# Problème pour faire un boot camp



## ZerKha (21 Avril 2016)

Bonjour,
J'ai un problème quand j'essaie de mettre un boot camp sur mon mac qui tourne sur la version 10.11.4

C'est que quand je sélectionne ma formater en FAT, il me dit qu'il veut formater en FAT alors qu'elle l'est ? 

Quelqu'un pourra m'aider à résoudre cela ?


----------



## Locke (21 Avril 2016)

Et tu veux mettre quoi sur cette clé USB en 2.0 ?


----------



## ZerKha (21 Avril 2016)

Un ISO de Windows 10 afin de faire un bootcamp


----------



## Locke (22 Avril 2016)

ZerKha a dit:


> Un ISO de Windows 10 afin de faire un bootcamp


Tu es mal parti, pour pouvoir installer une version de Windows, il faut utiliser Assistant Boot Camp, ce que tu fais, mais le problème est que l'installation devra se faire impérativement dans le disque dur interne non partitionné.

Boot Camp prépare une partition temporaire formaté en FAT32, puis l'installeur de Windows se lancera, dans le menu d'installation il faudra formater en NTFS pour que l'installation continue proprement. Inutile de vouloir formater en NTFS avant, ça ne marchera pas non plus.

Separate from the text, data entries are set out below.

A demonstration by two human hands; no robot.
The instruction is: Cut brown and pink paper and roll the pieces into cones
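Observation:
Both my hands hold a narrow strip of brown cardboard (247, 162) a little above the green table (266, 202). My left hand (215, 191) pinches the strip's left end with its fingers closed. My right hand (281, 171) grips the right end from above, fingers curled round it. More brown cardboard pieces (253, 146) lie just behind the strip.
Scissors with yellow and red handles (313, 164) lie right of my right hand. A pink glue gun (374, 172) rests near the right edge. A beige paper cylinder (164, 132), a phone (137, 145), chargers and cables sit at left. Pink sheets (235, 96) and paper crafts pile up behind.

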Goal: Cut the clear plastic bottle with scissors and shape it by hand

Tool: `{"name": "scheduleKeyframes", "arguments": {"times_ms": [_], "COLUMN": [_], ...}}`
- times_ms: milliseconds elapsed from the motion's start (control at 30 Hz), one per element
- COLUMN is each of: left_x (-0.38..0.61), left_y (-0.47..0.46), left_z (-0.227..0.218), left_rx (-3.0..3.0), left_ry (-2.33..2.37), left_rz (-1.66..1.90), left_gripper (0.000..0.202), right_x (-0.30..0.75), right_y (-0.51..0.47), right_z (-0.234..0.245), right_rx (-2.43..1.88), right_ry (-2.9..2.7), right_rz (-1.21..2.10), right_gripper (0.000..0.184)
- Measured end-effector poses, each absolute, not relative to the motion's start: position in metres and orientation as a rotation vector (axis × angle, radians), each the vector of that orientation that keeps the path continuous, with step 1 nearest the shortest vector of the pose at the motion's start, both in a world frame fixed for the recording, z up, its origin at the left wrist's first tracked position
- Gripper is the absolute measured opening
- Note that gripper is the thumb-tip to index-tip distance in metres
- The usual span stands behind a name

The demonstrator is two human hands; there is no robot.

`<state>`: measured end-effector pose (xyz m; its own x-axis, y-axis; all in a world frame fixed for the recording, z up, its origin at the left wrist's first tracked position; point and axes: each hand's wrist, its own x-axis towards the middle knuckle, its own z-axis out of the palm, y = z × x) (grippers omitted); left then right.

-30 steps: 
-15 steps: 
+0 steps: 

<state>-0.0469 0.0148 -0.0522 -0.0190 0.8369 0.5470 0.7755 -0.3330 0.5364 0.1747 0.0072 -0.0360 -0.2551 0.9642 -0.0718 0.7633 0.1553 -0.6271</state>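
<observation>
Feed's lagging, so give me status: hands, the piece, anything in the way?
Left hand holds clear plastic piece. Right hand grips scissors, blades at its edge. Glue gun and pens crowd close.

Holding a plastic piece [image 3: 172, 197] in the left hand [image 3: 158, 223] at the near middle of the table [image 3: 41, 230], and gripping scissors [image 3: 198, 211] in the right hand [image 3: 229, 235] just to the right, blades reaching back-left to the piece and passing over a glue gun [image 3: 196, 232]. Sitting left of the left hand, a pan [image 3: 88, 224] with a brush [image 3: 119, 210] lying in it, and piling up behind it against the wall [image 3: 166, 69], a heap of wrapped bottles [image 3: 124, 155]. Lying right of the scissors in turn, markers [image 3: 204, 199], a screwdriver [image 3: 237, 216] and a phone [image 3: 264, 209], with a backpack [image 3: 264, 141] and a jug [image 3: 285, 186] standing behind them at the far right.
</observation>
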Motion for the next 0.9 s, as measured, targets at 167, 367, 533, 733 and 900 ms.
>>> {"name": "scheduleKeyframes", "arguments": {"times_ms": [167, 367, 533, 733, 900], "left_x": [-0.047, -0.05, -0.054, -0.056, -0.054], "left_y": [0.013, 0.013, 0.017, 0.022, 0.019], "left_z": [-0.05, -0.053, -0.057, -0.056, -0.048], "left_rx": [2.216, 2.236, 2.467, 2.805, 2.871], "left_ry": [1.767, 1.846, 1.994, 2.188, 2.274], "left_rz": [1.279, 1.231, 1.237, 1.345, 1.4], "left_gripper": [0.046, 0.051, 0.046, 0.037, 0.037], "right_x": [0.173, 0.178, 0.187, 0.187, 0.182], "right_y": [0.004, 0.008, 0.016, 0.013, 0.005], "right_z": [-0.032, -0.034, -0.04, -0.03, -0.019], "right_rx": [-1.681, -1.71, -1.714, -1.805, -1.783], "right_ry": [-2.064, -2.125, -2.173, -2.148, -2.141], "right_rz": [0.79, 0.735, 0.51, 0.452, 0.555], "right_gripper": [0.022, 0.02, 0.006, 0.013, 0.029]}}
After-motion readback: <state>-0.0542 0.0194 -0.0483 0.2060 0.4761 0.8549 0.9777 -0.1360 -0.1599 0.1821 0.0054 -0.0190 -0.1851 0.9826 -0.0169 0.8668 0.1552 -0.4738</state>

Relis entièrement le mode d'emploi de Boot Camp...
- https://support.apple.com/fr-fr/HT201468
- https://support.apple.com/fr-fr/HT204048
- https://support.apple.com/fr-fr/HT204990
- https://manuals.info.apple.com/MANUALS/1000/MA1636/fr_FR/boot_camp_install-setup_10.8_f.pdf

...la clé USB ne doit servir que pour stocker les fichiers des drivers qui serviront par la suite à finaliser l'installation de Windows, pas pour faire son installation.


----------